The Glories of Scotland is a ‘snapshot in time’, as I shall explain. It has connections with another contemporary Mozart Allan title, and also with the Festival of Britain.  Admittedly, it doesn’t look particularly special to our modern eyes, but it indirectly tells us a lot about postwar British culture.

As it happens, I’m giving a lecture to the historians later in November, in connection with my Ketelbey Fellowship.  But I’ll be taking a very different tack that time. The music talk on 8 November is about one – okay, two books, whilst the history one covers half a century. And it feels as though, whilst I’ll be introducing history to the music lovers, I’ll be sharing music history with the historians – looking at how contemporary trends were reflected in what Scottish music publishers produced.

I’ve just finished writing my music talk.  On Wednesday, I made a list of all the images I’d need for the PowerPoint, and I had intended on Thursday to see which pictures I had already (as opposed to those I needed to scan), draft the Ppt and do some reading. 

However, I didn’t bargain on Storm Babet. Suffice to say, I got a bus home to Glasgow and spent the afternoon and evening scanning and finishing the slides. No reading got done, but at least the talk and slides are all sorted. Well, apart from timing it …

Postscript. Thankfully, the postie’s delivery of one particular rarity didn’t get drenched in the rain last week. It was only 2/6 in 1950 – I dreaded it getting damaged. Especially as I’m talking about the diaspora intentions of the publisher, and this particular copy comes from France!

* For Hugh’s talk, visit the ATTS Torino Facebook page. https://www.facebook.com/attstorino

When Things Come in Threes

Notebook cover reads, 'I am really busy'. Pen lying on the notebook.

I submitted the book on time at the end of July. Unfortunately, it wasn’t the only thing I was supposed to complete by the end of the month. There was also my social media input before the Congress, which had a very fixed deadline indeed.

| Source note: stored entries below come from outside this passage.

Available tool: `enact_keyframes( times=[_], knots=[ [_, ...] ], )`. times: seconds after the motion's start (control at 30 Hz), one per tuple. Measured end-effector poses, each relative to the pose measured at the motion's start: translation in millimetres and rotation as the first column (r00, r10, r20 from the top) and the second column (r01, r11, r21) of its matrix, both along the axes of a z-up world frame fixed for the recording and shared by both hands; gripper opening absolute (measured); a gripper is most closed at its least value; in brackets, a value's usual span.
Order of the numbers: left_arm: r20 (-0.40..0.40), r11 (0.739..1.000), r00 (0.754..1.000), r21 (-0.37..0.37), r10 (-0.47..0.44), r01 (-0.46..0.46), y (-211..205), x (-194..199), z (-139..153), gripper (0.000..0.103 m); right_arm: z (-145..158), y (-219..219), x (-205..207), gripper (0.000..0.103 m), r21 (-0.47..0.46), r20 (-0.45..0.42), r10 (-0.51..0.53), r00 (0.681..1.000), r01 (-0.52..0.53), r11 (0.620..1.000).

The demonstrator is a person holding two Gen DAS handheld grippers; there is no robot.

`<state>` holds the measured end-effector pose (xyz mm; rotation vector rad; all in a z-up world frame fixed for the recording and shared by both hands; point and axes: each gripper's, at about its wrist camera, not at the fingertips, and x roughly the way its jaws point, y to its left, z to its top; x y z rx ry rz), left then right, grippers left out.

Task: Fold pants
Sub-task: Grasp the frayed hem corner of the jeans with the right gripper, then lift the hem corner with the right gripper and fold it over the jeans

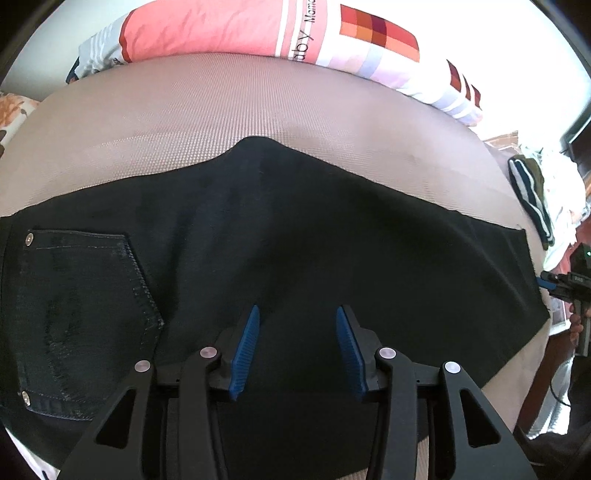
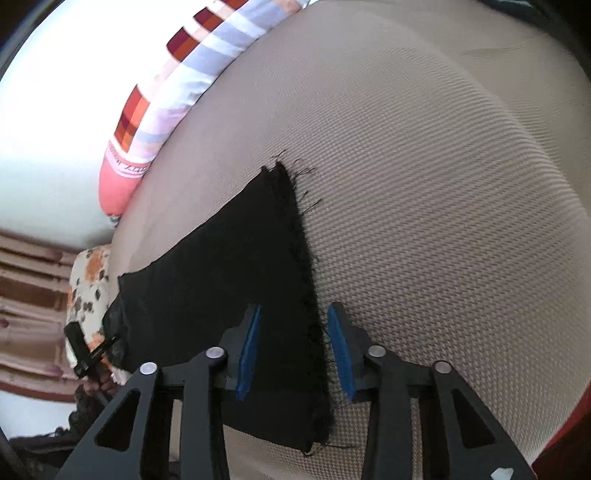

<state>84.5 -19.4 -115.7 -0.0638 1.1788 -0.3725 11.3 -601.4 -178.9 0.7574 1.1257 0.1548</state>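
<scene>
Black denim pants lie spread flat across a beige woven mattress, a riveted back pocket at the left and a frayed leg hem at the right end. The left gripper hangs over the middle of the pants, its blue pads apart with nothing between them. The right gripper straddles the frayed hem, pads parted on either side of the edge and not pressing it. A pink, checked pillow lies along the far edge; folded clothes sit far right, a floral cushion at the left. The waistband is cut off by the frame, and the near pant edge is hidden under the gripper bodies.
</scene>
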Motion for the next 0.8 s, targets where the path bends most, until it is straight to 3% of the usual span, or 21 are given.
enact_keyframes(
  times=[0.27,0.53,0.8],
  knots=[
    [0.036,0.999,0.999,0.014,0.033,-0.034,-9,7,-4,0.052,-20,3,21,0.007,0.129,0.047,0.044,0.998,-0.05,0.99],
    [0.072,0.998,0.997,0.062,-0.001,-0.004,-21,1,-8,0.062,-6,20,13,0.007,0.003,0.055,-0.001,0.999,0.0,1.0],
    [0.041,1.0,0.999,-0.011,0.005,-0.005,-9,4,-1,0.063,35,67,5,0.007,0.04,0.114,-0.044,0.993,0.04,0.998]
  ],
)
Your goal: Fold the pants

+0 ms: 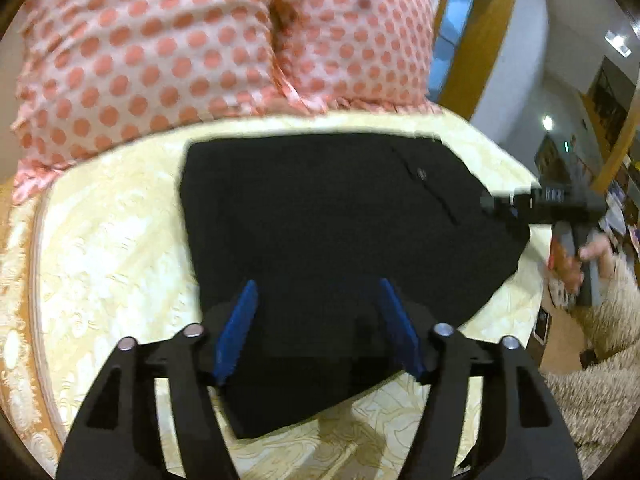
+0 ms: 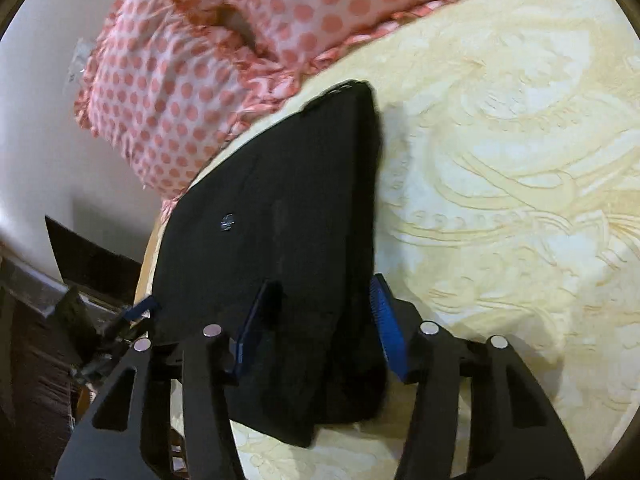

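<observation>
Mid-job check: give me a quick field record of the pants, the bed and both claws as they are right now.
pants: black pants, folded into a compact stack, lying flat
surface: cream patterned bedspread
behind pants: pink polka-dot pillows
left claw: left claw open, fingers apart over the near edge of the pants, gripping nothing
right claw: right claw open, fingers either side of the stack's near end, not closed on it
visible detail: small metal button on top of the pants

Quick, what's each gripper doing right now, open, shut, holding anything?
Left gripper: open, holding nothing, over the folded black fabric pants.
Right gripper: open, holding nothing, straddling the pants' edge.
</observation>
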Available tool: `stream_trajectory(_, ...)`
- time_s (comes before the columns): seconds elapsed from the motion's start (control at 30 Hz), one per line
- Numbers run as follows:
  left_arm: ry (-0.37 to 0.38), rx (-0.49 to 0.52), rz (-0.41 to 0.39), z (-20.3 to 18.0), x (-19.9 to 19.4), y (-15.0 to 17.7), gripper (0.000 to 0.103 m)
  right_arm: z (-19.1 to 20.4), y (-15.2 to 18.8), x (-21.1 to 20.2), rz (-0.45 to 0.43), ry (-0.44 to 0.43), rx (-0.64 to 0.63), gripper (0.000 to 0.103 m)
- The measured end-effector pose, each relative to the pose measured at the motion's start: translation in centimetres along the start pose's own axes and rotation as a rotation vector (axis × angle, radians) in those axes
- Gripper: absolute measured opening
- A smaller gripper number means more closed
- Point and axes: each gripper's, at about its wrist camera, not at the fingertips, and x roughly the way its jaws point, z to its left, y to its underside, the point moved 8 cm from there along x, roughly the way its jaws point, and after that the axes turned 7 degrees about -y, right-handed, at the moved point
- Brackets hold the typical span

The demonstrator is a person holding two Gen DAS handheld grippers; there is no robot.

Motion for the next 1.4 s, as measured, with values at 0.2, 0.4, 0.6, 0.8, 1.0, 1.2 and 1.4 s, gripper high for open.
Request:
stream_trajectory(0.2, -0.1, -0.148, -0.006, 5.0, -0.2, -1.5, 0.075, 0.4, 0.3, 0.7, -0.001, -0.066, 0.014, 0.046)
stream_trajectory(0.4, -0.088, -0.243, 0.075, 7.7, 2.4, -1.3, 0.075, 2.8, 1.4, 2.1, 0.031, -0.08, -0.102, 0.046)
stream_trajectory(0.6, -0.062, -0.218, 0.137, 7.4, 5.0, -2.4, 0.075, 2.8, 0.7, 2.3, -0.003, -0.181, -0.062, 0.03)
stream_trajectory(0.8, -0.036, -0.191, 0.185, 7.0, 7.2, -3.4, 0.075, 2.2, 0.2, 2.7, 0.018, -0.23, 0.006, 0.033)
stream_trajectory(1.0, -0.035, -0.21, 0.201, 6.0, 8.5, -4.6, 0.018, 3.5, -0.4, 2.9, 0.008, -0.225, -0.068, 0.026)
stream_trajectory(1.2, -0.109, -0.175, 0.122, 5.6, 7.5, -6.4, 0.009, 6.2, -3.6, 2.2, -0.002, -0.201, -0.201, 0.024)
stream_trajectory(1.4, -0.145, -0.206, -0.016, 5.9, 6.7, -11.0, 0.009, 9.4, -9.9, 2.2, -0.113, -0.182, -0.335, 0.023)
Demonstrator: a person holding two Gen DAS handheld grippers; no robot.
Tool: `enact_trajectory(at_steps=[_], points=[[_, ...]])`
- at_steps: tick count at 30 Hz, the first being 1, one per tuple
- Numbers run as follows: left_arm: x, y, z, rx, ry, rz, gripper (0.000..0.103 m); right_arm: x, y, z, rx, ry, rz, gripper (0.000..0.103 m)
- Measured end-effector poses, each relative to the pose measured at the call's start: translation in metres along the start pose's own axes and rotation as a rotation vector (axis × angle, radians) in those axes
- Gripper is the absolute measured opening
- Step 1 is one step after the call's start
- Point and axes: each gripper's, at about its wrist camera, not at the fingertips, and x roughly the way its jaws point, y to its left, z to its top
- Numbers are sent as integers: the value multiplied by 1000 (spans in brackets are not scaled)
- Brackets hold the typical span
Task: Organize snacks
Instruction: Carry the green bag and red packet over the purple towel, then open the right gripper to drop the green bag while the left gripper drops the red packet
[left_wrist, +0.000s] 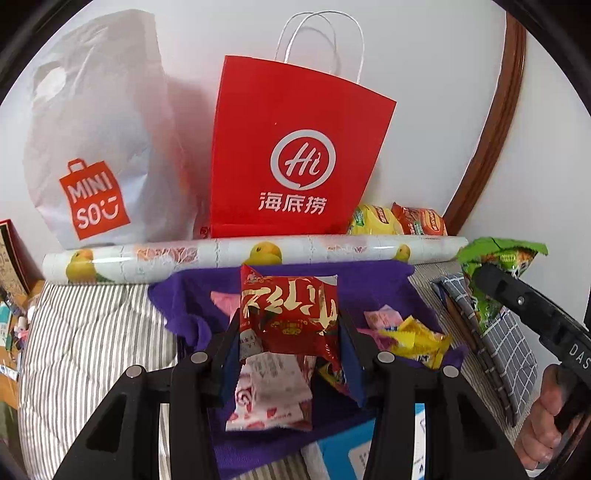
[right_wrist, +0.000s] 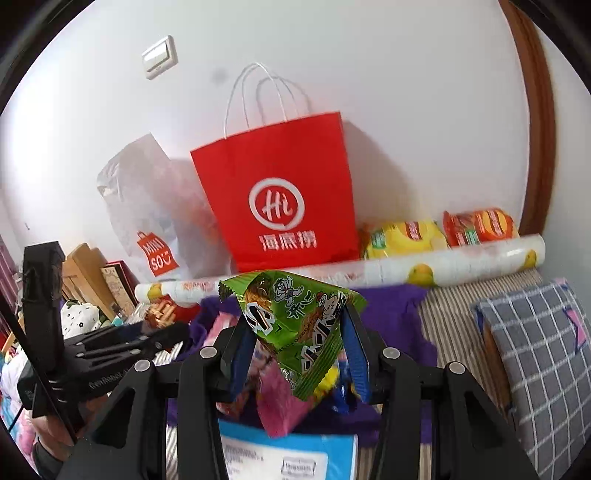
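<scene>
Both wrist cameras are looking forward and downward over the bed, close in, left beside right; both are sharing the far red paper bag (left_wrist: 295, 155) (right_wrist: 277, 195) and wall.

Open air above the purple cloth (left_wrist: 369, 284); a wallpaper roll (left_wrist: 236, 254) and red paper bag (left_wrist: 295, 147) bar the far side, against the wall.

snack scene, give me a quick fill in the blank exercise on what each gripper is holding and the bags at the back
1. The left gripper is shut on a ____ snack packet.
2. The right gripper is shut on a ____ snack packet.
3. The paper bag standing against the wall is ____.
4. The plastic bag beside it is printed with the word ____.

Missing words: red; green; red; MINISO
</scene>
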Motion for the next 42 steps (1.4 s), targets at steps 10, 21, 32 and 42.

And that meant I absolutely could not complete the third thing on time. However, today I submitted the peer-review that I should also have submitted at the end of July. HOORAY!!

Necessary morning caffeine!

Anyway, when I’m not tied up being a librarian, I can now concentrate on a chapter I’ve promised to write, and two new lectures in my capacity as Ketelbey Fellow. After the hard slog with the book and the anxiety that the peer-review caused me (It was not only challenging, but I hate missing deadlines) – having these three things to do feels positively invigorating.